22. The composition of claim 1, wherein the one or more mutations is in a catalytically active domain of the CRISPR enzyme comprising RuvCI, RuvCII or RuvCIII.

23. The composition of claim 1, wherein the CRISPR enzyme comprises two or more heterologous functional domains.

24. The composition of claim 1, wherein a heterologous functional domain comprises a nuclear localization signal (NLS).

25. The composition of claim 1, which comprises one or more NLS(s).

26. The composition of claim 25, wherein the nuclear localization sequence is at or near the amino-terminus of the enzyme or at or near the carboxy-terminus of the enzyme.

27. The composition of claim 26, which comprises two or more NLSs.

28. The composition of claim 27, wherein at least one of the NLSs is at or near the amino-terminus of the enzyme and at least one of the NLSs is at or near the carboxy-terminus of the enzyme.

29. The composition of claim 1, wherein the eukaryotic cell comprises a mammalian cell.

30. The composition of claim 29, wherein the mammalian cell comprises a human cell.

31. The composition of claim 1, wherein the CRISPR enzyme is codon optimized for expression in a eukaryotic cell.

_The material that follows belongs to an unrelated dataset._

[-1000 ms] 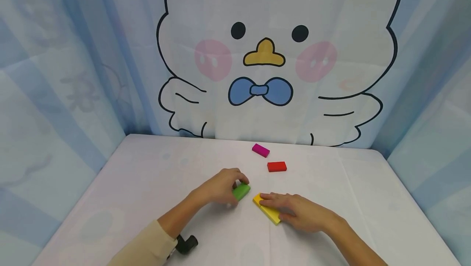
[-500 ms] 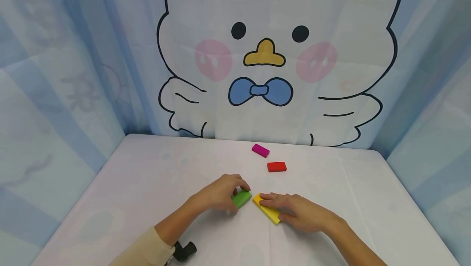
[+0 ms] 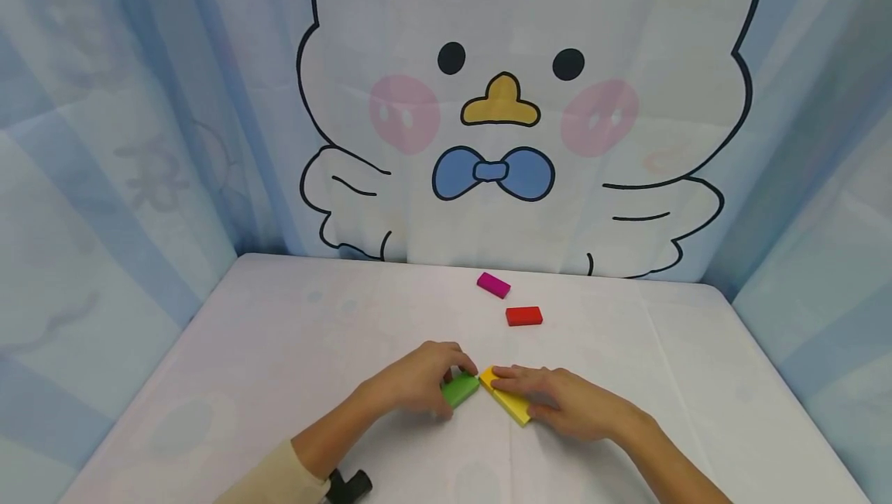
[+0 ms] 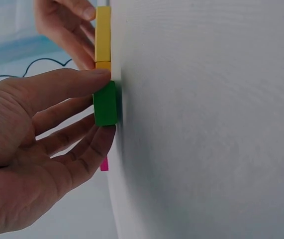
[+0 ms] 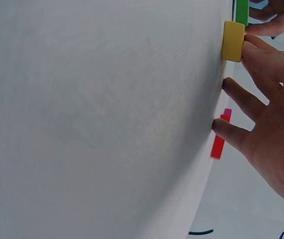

32. The composition of claim 1, wherein the CRISPR enzyme is a type II Cas9 CRISPR enzyme.

33. The composition of claim 1, wherein the Cas9 enzyme is from an organism selected from the group comprising of genus Streptococcus, Campylobacter, Nitratifractor, Staphylococcus, Parvibaculum, Roseburia, Neisseria, Gluconacetobacter, Azospirillum, Sphaerochaeta, Lactobacillus, Eubacterium or Corynebacter.

34. The composition of claim 1, wherein the Cas9 is from Staphylococcus aureus.